### Try it
Track down every line below that holds "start" and copy it.

### Recorded information
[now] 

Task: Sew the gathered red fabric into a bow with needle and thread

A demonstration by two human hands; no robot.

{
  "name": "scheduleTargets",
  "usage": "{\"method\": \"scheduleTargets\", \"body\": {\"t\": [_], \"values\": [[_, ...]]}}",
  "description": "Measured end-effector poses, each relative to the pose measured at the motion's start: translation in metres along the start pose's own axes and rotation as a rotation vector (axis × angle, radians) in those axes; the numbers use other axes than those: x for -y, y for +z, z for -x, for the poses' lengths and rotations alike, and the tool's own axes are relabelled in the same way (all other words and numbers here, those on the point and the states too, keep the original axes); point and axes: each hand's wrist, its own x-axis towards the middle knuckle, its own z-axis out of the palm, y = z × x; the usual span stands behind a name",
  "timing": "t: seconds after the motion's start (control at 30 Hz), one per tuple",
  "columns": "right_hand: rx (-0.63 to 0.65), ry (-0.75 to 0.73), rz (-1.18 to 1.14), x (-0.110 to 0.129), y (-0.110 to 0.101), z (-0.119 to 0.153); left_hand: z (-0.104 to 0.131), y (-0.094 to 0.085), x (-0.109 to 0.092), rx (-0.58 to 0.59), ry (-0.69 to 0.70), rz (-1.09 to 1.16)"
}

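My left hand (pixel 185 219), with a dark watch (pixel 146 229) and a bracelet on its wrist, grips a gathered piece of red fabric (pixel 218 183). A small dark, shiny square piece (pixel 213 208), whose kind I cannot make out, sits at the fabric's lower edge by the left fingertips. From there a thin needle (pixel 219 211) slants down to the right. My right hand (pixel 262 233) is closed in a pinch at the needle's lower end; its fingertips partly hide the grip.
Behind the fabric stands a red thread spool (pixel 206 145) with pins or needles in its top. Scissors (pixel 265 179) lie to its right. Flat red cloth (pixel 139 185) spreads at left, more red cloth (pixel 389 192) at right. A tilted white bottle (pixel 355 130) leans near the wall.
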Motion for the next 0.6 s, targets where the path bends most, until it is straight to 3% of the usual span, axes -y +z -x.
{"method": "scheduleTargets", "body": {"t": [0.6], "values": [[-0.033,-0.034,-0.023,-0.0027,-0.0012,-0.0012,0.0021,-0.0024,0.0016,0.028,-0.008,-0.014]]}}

### Solution
  "description": "Measured end-effector poses, each relative to the pose measured at the motion's start: translation in metres along the start pose's own axes and rotation as a rotation vector (axis × angle, radians) in those axes; the numbers use other axes than those: x for -y, y for +z, z for -x, for the poses' lengths and rotations alike, and the tool's own axes are relabelled in the same way (all other words and numbers here, those on the point and the states too, keep the original axes); point and axes: each hand's wrist, its own x-axis towards the middle knuckle, its own z-axis out of the palm, y = z × x; the usual span stands behind a name",
  "timing": "t: seconds after the motion's start (control at 30 Hz), one per tuple",

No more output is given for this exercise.